Please return the whole listing. Keep each line exactly the same.
*** SOURCE RECORDS Section Begins ***
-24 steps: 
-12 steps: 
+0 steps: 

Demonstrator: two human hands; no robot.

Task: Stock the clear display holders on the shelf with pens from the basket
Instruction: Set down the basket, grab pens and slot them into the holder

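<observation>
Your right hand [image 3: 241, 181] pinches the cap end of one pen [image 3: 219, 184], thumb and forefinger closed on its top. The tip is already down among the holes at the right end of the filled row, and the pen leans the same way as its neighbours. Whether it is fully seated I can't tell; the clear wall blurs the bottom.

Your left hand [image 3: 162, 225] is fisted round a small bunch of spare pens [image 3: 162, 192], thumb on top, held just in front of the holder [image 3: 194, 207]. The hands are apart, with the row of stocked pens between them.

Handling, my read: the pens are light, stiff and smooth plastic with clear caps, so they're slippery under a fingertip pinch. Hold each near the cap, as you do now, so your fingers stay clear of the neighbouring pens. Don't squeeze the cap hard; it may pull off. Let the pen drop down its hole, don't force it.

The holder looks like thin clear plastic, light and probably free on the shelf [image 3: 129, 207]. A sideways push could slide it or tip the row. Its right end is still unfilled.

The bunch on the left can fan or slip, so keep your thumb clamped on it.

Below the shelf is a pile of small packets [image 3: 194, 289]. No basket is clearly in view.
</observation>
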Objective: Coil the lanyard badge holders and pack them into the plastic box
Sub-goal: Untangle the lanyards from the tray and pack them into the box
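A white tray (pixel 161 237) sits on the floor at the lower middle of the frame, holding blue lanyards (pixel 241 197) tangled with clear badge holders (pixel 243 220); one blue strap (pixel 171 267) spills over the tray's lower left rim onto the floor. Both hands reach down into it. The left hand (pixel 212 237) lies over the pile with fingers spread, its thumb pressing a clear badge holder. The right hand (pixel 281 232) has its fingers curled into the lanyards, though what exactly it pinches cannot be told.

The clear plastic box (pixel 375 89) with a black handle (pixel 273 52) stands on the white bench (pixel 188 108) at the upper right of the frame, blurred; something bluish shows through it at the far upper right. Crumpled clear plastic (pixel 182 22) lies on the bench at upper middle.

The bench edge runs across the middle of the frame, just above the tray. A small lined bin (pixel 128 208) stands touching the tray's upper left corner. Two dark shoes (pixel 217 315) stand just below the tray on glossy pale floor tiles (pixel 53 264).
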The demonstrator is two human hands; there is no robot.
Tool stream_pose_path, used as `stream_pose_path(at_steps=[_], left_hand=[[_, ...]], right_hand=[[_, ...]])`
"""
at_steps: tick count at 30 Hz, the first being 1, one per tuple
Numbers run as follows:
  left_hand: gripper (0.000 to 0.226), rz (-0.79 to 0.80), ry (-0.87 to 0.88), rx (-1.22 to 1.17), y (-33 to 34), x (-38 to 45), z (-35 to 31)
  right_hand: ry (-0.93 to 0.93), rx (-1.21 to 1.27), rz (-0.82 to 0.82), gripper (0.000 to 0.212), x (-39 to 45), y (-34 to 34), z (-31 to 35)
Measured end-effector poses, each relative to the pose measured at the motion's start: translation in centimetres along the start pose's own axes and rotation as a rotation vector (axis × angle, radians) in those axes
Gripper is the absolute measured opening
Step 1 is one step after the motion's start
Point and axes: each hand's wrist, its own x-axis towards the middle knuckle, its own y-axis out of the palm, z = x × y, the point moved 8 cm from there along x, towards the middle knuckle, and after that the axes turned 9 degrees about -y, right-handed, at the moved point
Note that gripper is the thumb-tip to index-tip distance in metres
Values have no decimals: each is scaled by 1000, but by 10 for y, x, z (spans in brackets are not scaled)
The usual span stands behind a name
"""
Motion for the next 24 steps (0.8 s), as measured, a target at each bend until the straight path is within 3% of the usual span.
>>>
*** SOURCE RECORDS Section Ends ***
- RESULT BELOW -
-24 steps: 
-12 steps: 
+0 steps: 

Demonstrator: two human hands; no robot.

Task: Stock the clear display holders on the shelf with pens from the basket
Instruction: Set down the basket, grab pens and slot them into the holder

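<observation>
Your right hand [image 3: 241, 181] pinches the cap end of one pen [image 3: 219, 184], thumb and forefinger closed on its top. The tip is already down among the holes at the right end of the filled row, and the pen leans the same way as its neighbours. Whether it is fully seated I can't tell; the clear wall blurs the bottom.

Your left hand [image 3: 162, 225] is fisted round a small bunch of spare pens [image 3: 162, 192], thumb on top, held just in front of the holder [image 3: 194, 207]. The hands are apart, with the row of stocked pens between them.

Handling, my read: the pens are light, stiff and smooth plastic with clear caps, so they're slippery under a fingertip pinch. Hold each near the cap, as you do now, so your fingers stay clear of the neighbouring pens. Don't squeeze the cap hard; it may pull off. Let the pen drop down its hole, don't force it.

The holder looks like thin clear plastic, light and probably free on the shelf [image 3: 129, 207]. A sideways push could slide it or tip the row. Its right end is still unfilled.

The bunch on the left can fan or slip, so keep your thumb clamped on it.

Below the shelf is a pile of small packets [image 3: 194, 289]. No basket is clearly in view.
</observation>
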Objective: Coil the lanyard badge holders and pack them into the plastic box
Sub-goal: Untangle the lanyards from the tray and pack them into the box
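A white tray (pixel 161 237) sits on the floor at the lower middle of the frame, holding blue lanyards (pixel 241 197) tangled with clear badge holders (pixel 243 220); one blue strap (pixel 171 267) spills over the tray's lower left rim onto the floor. Both hands reach down into it. The left hand (pixel 212 237) lies over the pile with fingers spread, its thumb pressing a clear badge holder. The right hand (pixel 281 232) has its fingers curled into the lanyards, though what exactly it pinches cannot be told.

The clear plastic box (pixel 375 89) with a black handle (pixel 273 52) stands on the white bench (pixel 188 108) at the upper right of the frame, blurred; something bluish shows through it at the far upper right. Crumpled clear plastic (pixel 182 22) lies on the bench at upper middle.

The bench edge runs across the middle of the frame, just above the tray. A small lined bin (pixel 128 208) stands touching the tray's upper left corner. Two dark shoes (pixel 217 315) stand just below the tray on glossy pale floor tiles (pixel 53 264).
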The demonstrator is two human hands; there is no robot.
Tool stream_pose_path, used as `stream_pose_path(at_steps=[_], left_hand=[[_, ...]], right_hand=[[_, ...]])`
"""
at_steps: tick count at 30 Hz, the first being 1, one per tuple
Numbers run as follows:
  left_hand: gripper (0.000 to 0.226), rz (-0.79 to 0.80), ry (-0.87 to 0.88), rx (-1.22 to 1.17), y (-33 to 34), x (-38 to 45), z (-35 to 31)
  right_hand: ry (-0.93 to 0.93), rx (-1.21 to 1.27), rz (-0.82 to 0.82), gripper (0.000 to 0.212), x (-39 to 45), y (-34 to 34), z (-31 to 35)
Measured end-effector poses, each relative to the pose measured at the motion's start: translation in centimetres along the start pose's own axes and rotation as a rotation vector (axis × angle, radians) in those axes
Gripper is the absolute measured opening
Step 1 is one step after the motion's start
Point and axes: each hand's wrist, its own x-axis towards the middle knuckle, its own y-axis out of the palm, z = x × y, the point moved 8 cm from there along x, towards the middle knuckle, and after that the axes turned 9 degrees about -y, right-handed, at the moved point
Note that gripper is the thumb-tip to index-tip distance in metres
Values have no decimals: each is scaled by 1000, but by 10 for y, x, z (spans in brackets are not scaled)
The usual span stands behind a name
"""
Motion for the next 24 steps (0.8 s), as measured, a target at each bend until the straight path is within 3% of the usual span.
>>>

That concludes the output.